- Native to: Indonesia
- Region: Obogoi village in East Central Mambermano District, Mamberamo Raya Regency, Papua
- Native speakers: (120 cited 2000)
- Language family: Lakes Plain CentralObokuitai–EritaiObokuitai; ; ;

Language codes
- ISO 639-3: afz
- Glottolog: obok1239
- ELP: Obokuitai

= Obokuitai language =

Language

Obokuitai (Obogwitai) is a Lakes Plain language of Papua, Indonesia. It is named after Obogoi village in East Central Mamberamo District, Mamberamo Raya Regency.

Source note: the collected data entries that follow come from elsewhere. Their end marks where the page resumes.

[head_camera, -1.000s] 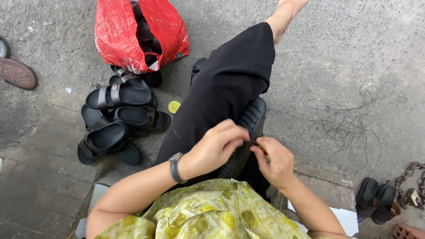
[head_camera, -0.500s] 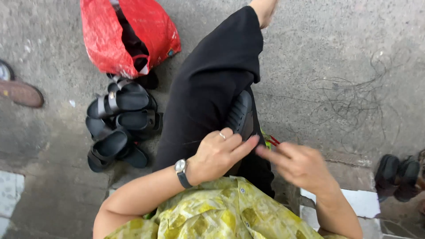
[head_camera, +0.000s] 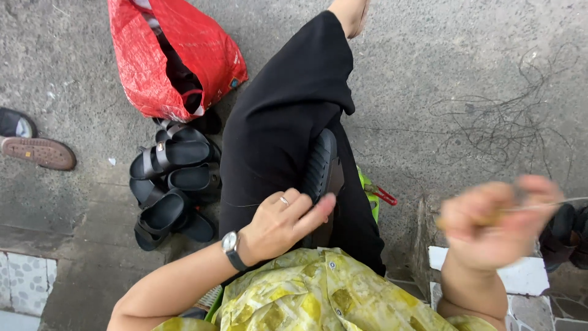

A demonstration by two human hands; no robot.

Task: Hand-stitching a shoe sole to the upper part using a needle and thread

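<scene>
A black sandal (head_camera: 320,164) lies sole-up on my lap, over black trousers. My left hand (head_camera: 285,222), with a ring and a wristwatch, rests on the sandal's near end and holds it steady. My right hand (head_camera: 499,222) is out to the right, blurred, its fingers pinched on a thin thread (head_camera: 566,202) that runs off toward the right edge. What else is between those fingers cannot be made out.
A pile of black sandals (head_camera: 173,184) lies on the concrete to my left, below a red plastic bag (head_camera: 174,55). A brown shoe sole (head_camera: 38,152) sits at the far left. Tangled thread (head_camera: 502,122) lies on the ground to the right; more sandals (head_camera: 566,236) at the right edge.
My right hand has pulled away from the sandal, out to the right, drawing the thread taut. My left hand stays on the sandal.
</scene>
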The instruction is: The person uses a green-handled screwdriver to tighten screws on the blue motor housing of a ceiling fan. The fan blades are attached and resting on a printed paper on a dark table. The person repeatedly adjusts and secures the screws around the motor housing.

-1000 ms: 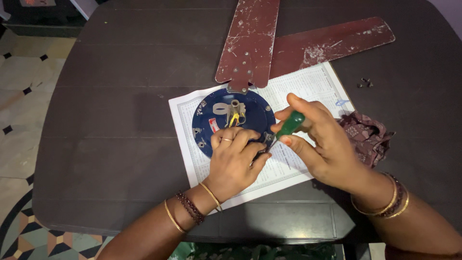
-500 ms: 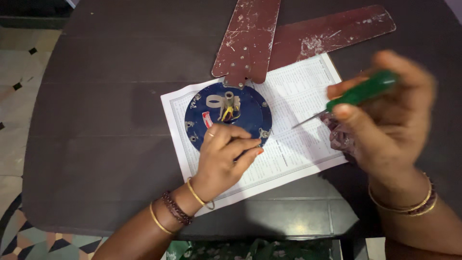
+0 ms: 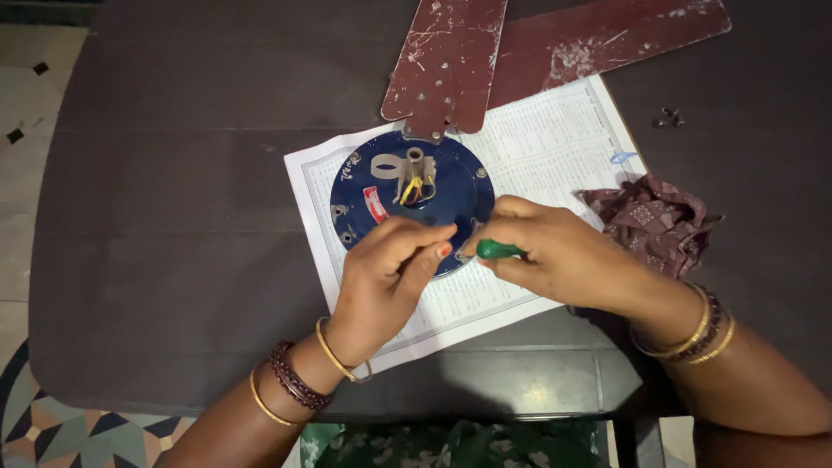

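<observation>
A round blue fan motor housing [image 3: 407,201] with wires at its centre lies on a printed sheet of paper [image 3: 537,147] on a dark table [image 3: 173,217]. My left hand [image 3: 386,277] rests on the housing's near edge, fingers pinched together at the rim. My right hand [image 3: 555,251] grips a green-handled screwdriver [image 3: 496,250], its tip hidden between both hands at the housing's near right edge. One dark red fan blade [image 3: 446,61] is attached at the housing's far side.
A second dark red fan blade [image 3: 607,39] lies behind the paper. A crumpled maroon cloth [image 3: 659,217] sits to the right of the paper. Small screws [image 3: 667,117] lie at the far right. Patterned floor tiles [image 3: 26,433] show at the left.
My right hand had lifted the screwdriver up and to the right; now it is back down at the housing's near right edge, beside my left hand.
</observation>
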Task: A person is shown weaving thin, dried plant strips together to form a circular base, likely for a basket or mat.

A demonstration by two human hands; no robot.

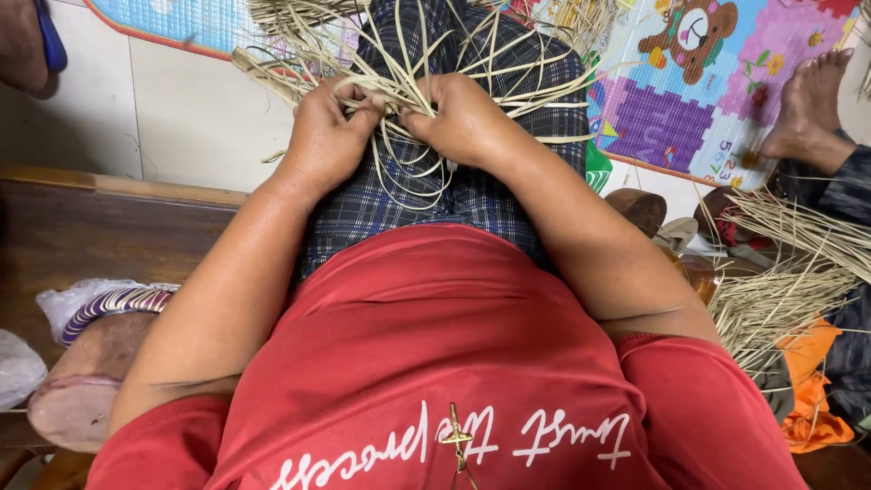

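Here | our left hand (325, 136) and right hand (463, 118) both pinch closed on the pale flat straw weaving strips (408, 95) over our plaid-clad lap (454, 200) | we judge: keep strands taut, crossings tight, loose ends fanned apart.

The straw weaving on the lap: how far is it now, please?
Done: only a small woven knot of straw strips shows between the hands. In hand: the left hand and right hand both pinch strips at that knot. Left: most strips fan out loose over the plaid cloth, and a bundle of straw lies unused at the right.
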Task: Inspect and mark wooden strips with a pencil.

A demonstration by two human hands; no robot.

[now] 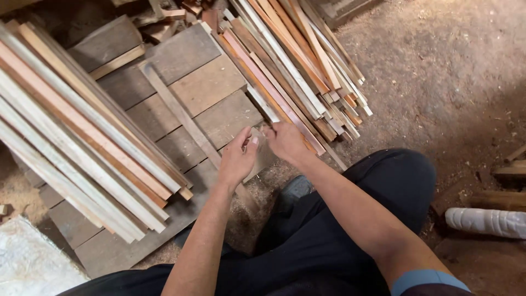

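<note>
Item: small flat wood piece (262,153), grey-brown, held low over the plank platform (186,98), between both hands. Its long axis runs from upper right down to lower left, lower end behind the left palm.
Left hand (236,159): fingers curled, pinching the piece's near edge.
Right hand (285,141): fingers closed on the piece's upper corner.
Surroundings: bundle of long pale and reddish slats (82,137) to the left, lying diagonally; second slat bundle (296,66) just beyond the hands, ends toward the dirt floor (449,82). White wrapped cylindrical package (485,222) at far right, lying on its side.
</note>
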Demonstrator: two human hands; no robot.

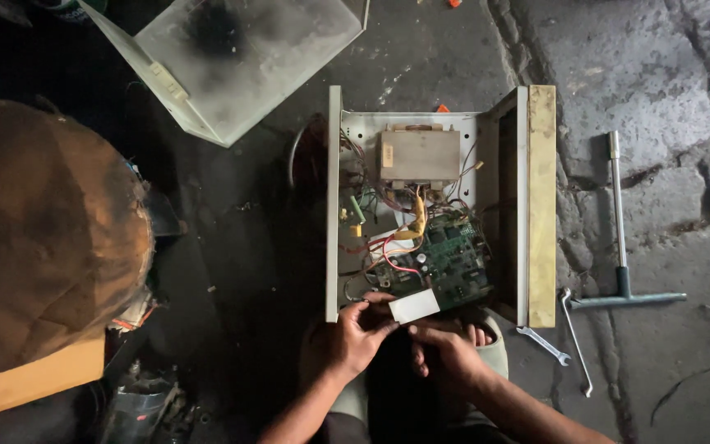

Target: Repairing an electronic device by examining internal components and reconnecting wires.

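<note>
An open white metal case (334, 205) lies on the ground with a boxy transformer (419, 155), tangled wires and a green circuit board (445, 263) inside. My left hand (357, 333) pinches a small white rectangular piece (414, 306) at its left end, just over the case's near edge. My right hand (447, 352) sits right below that piece, fingers curled, touching its lower edge.
The case's removed lid (240, 57) lies at the upper left. A T-handle wrench (620, 247), a small spanner (543, 344) and a thin bent rod (577, 341) rest on the stone paving to the right. A brown cardboard-like bundle (43, 238) fills the left.
</note>
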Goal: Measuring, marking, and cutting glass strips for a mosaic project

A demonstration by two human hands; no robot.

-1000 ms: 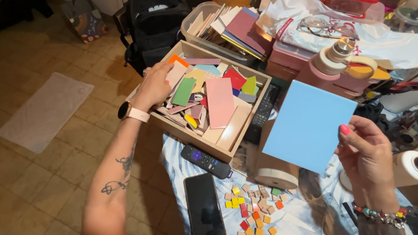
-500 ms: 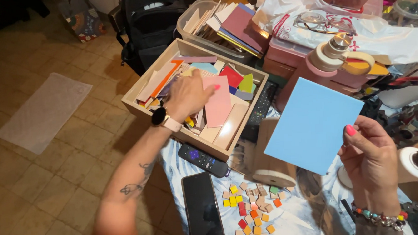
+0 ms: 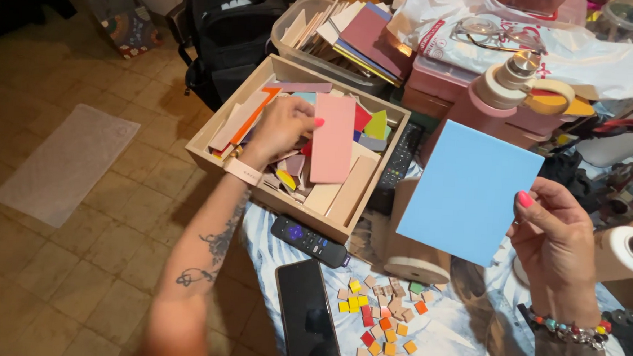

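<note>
My right hand holds up a light blue square tile by its right edge, above the table. My left hand reaches into a wooden box of coloured tile pieces and grips a long pink rectangular tile by its left edge, lifted over the other pieces. A pale watch sits on my left wrist; a beaded bracelet is on the right.
Several small mosaic squares lie on the patterned cloth beside a black phone and a small remote. A larger remote, a clear bin of tiles, tape rolls and a black backpack are around the box.
My left hand moved right across the box and lifted the pink tile. The blue tile in my right hand stayed about where it was.
</note>
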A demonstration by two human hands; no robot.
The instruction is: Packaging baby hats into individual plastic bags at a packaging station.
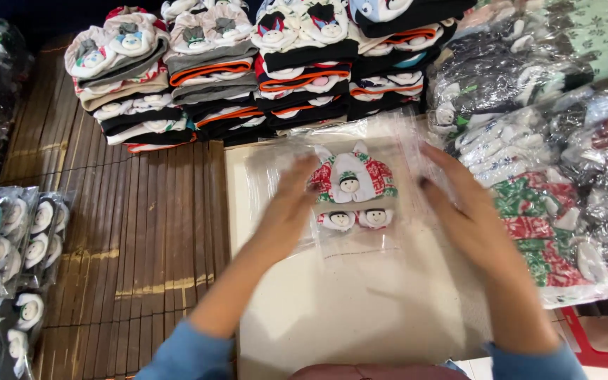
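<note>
A small knitted hat with a red, green and white pattern and a round face on it, plus two matching mittens [352,188], lies inside a clear plastic bag [388,151] on a white board [360,309]. My left hand [286,211] rests flat on the left part of the bag, fingers touching the hat's edge. My right hand [459,204] presses on the bag's right side with fingers apart. Both forearms wear blue sleeves.
Stacks of folded knitted hats [212,70] stand at the back on a brown slatted mat [142,246]. Bagged hat sets [15,232] lie at the left. Piles of bagged knitwear [550,176] fill the right side.
</note>
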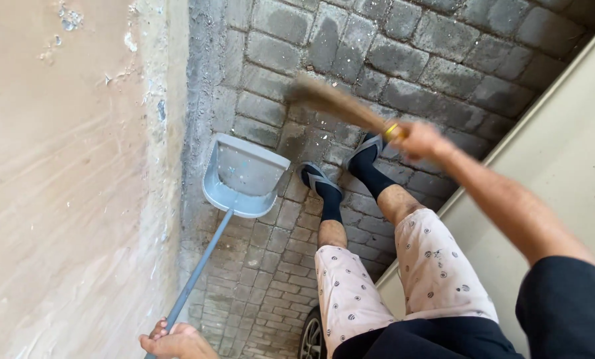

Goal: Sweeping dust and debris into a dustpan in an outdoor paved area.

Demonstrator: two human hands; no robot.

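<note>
Nearest me, my left hand (pixel 176 341) has its grip wrapped around the end of one long grey handle (pixel 198 269). The handle runs up and slightly right, away from me, to a single grey dustpan (pixel 244 176) resting on the cobbled floor (pixel 404 60) close beside the plastered wall (pixel 65 199); its open mouth faces right, toward my two feet. Farther out, my right hand (pixel 420 139) has its grip pressed tight around one straw broom (pixel 337 103). The broom's long axis slants up and left from my fist, bristles blurred and pointing at the cobbles just beyond the dustpan.
</note>
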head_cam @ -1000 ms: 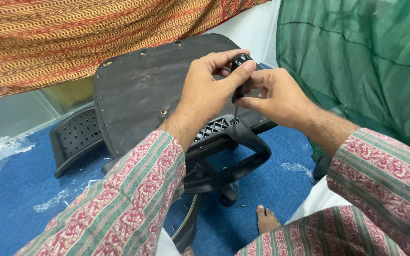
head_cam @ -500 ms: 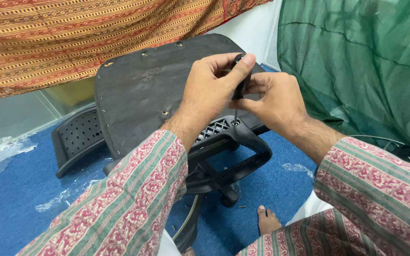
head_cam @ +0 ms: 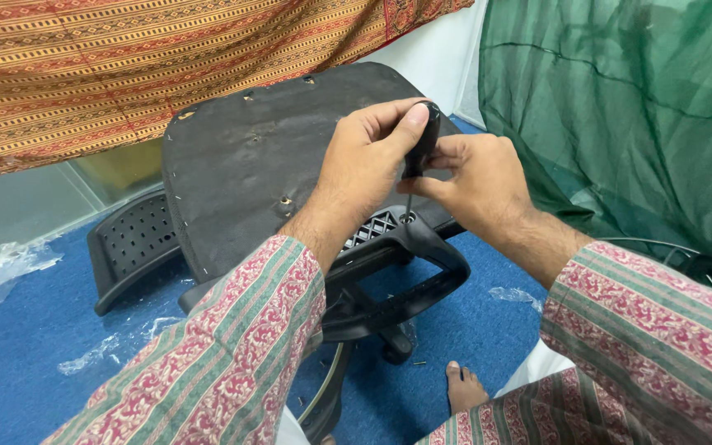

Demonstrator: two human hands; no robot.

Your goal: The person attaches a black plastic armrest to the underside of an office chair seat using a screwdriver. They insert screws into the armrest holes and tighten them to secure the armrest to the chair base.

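Note:
An office chair lies on its side with the black fabric underside of its seat facing me. My left hand wraps over the top of a black-handled screwdriver. My right hand pinches the same handle lower down. The thin metal shaft points down into the black plastic armrest bracket bolted to the seat edge. Both patterned sleeves fill the lower part of the view.
A perforated black chair back lies on the blue carpet at left. Clear plastic wrap sits further left. Striped cloth hangs behind, green netting at right. A bare foot rests below.
Both hands have shifted slightly on the screwdriver handle, fingers regripping as it turns. The chair has stayed where it was.

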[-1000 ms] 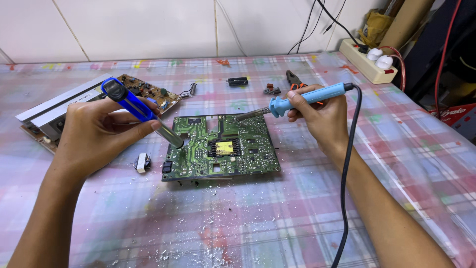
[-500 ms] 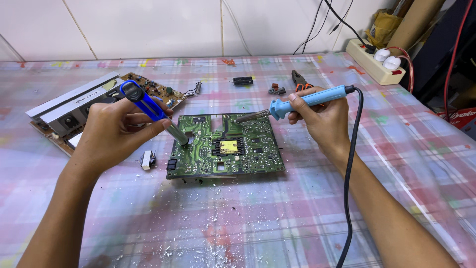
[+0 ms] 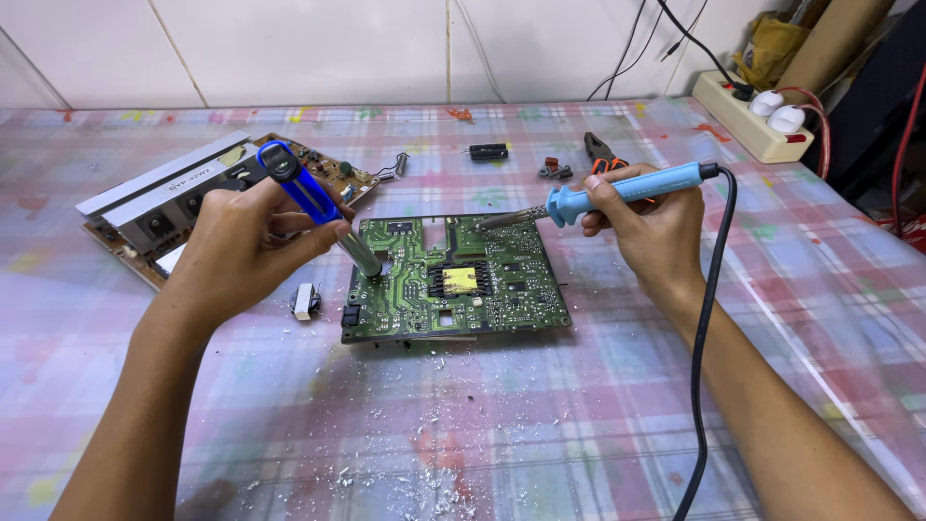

Obokuitai, Sikaritai, and Eritai constitute a dialect cluster.

== Phonology ==
The following discussion is based on Jenison & Jenison (1991).

Unusual phonological features of Obokuitai and other Lakes Plain languages are the complete lack of nasals, even allophones, and a series of extra high or fricativized vowels that developed from loss of a following stop consonant. Obokuitai has one of the smallest phonemic inventories in the world, equal to the Pirahã and Rotokas languages at 11 phonemes.

=== Consonants ===

|  | Labial | Coronal | Velar | Glottal |
|---|---|---|---|---|
| Stop | b | t d | k |  |
| Fricative |  | s |  | h |

The small consonant inventory is typical of Lakes Plain languages.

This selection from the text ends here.